Möglicher Wolfsangriff ist ein hausgemachtes Problem

Möglicher Wolfsangriff ist ein hausgemachtes Problem

Zu dem möglichen Wolfsangriff (der genetische Nachweis steht noch aus) auf einen Mann in Brandenburg erklärt der Landtagsabgeordnete Martin Henkel (CDU):

Unabhängig davon, ob es sich bei dem Vorfall in Brandenburg um eine Wolfsattacke handelt oder nicht, besteht längst dringender Handlungsbedarf. Die ungehinderte und unkontrollierte Ausbreitung des Wolfes in großen Teilen Deutschlands führt zwangsläufig zu sich verschärfenden Konflikten und Gefahrensituationen. Dies belegen die zahlreichen Risse in der Rhön, aber auch zwischen Gotha und Arnstadt, die seit letztem Jahr deutlich an Intensität zugenommen haben.

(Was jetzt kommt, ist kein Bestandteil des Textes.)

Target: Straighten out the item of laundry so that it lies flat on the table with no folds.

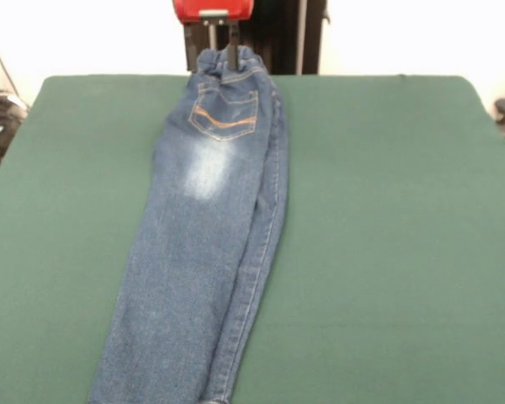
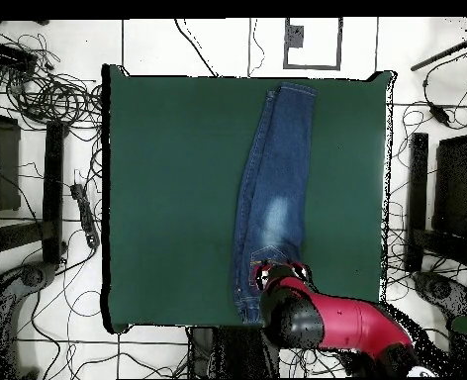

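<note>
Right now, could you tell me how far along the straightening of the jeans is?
Mostly done, it seems: the jeans lie stretched lengthwise on the table, back pocket up. In hand: the gripper is at the waistband, though whether its jaws are shut there is unclear. Left: the garment looks doubled lengthwise, one leg over the other, with only a narrow strip of the lower leg showing along one side.

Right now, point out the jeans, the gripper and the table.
jeans (image 1: 206,172): front view, on the faded thigh patch.
gripper (image 1: 221,42): front view, between its tips at the waistband.
table (image 2: 168,178): overhead view, on bare green top beside the jeans.
</note>
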Available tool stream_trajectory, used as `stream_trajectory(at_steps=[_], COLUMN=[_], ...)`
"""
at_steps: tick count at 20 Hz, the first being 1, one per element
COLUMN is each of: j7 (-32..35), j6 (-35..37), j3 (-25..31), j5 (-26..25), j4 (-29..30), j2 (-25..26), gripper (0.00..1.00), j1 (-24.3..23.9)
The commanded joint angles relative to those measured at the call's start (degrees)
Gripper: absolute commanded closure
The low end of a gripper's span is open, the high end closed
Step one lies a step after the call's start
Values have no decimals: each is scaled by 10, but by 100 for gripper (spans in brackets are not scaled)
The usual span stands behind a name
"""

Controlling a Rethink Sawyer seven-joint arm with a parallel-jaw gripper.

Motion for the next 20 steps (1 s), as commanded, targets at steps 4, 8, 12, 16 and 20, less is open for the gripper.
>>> stream_trajectory(at_steps=[4, 8, 12, 16, 20], j7=[10, 16, 17, 13, 6], j6=[41, 37, 36, 44, 54], j3=[36, 34, 48, 56, 61], j5=[-36, -42, -40, -36, -34], j4=[-70, -81, -73, -62, -56], j2=[68, 78, 77, 63, 51], gripper=[0, 0, 0, 0, 0], j1=[32, 36, 21, 14, 6])
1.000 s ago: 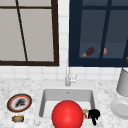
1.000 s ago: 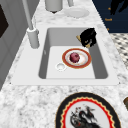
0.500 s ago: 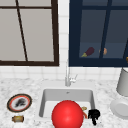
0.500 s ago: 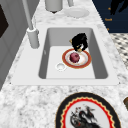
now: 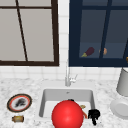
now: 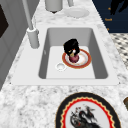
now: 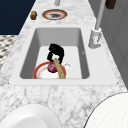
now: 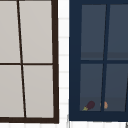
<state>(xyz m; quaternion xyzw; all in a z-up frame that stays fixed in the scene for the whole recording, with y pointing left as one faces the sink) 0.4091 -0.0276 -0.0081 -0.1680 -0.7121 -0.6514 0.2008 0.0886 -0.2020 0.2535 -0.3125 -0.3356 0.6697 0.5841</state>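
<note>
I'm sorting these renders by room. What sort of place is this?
A kitchen, most likely: a sink with a faucet set in a marble counter, plates beside it, and a hand over a plate in the basin.

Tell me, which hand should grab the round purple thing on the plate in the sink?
Probably the right hand. It is just above the red-rimmed plate in the sink, very close to the round purple food and the bread stick.
</note>
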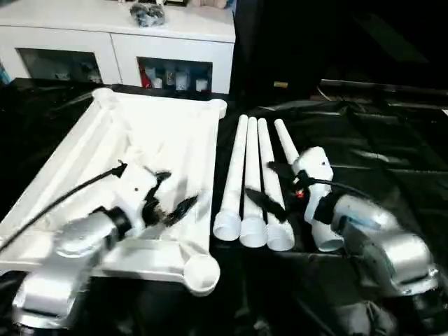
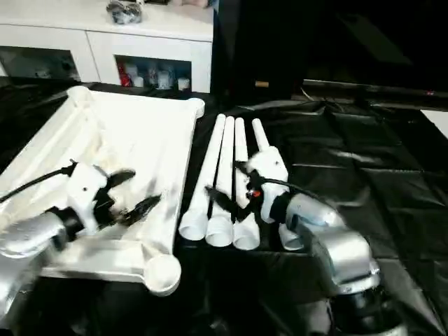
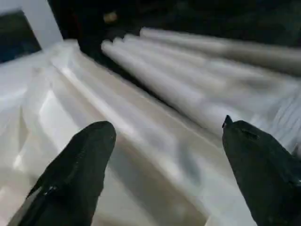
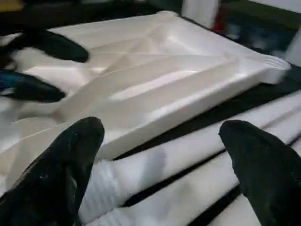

Eine Bejagung des Wolfes habe ich in den letzten zwei Jahren bereits mehrfach gefordert. Diese ist für eine Kontrolle der Wolfspopulation unabdingbar. Die Bejagung würde auch dazu beitragen, dass Wölfe die Nähe des Menschen meiden. Die dokumentierten Vorfälle in Ortslagen zeigen doch, dass zumindest einigen Wölfen die nötige Scheu fehlt, weil sie bislang nichts zu befürchten haben. Das gilt erst recht für Wolfshybriden, deren schon aus Gründen des Artenschutzes dringend gebotene Bejagung in Thüringen jedoch bisher nur unzureichend erfolgte.

Der rot-rot-grünen Thüringer Landesregierung ist im Wolfsmanagement Versagen, Tatenlosigkeit und fehlendes Verantwortungsbewusstsein auf ganzer Linie vorzuwerfen. Probleme mit Wölfen werden von Umweltminister Stengele (Grüne) und von Umweltstaatssekretär Vogel (Grüne) entweder geleugnet, kleingeredet oder verschleppt. Die Landesregierung schöpft aus ideologischen Gründen und aus falsch verstandenem Artenschutz ihre Möglichkeiten zum Schutz von Mensch und Tier nicht aus. Die Vorschläge von Bundesumweltministerin Steffi Lemke zur leichteren Wolfsbejagung im unmittelbaren Umfeld von Rissen kann nur ein erster Schritt sein.

Als Vorbild können hingegen die Regelungen in Schweden dienen. Dort kennt man zwei Arten der Wolfsbejagung: Erstens die Jagd auf Einzeltiere nach Nutztierrissen und zur Abwehr weiterer Rissattacken sowie zweitens die Lizenzjagd, bei der eine festgelegte Anzahl von Wölfen zum Abschuss freigegeben wird. Die Erfahrung in Schweden zeigt übrigens, dass Wölfe jene Gebiete verlassen, in denen sie bejagt werden.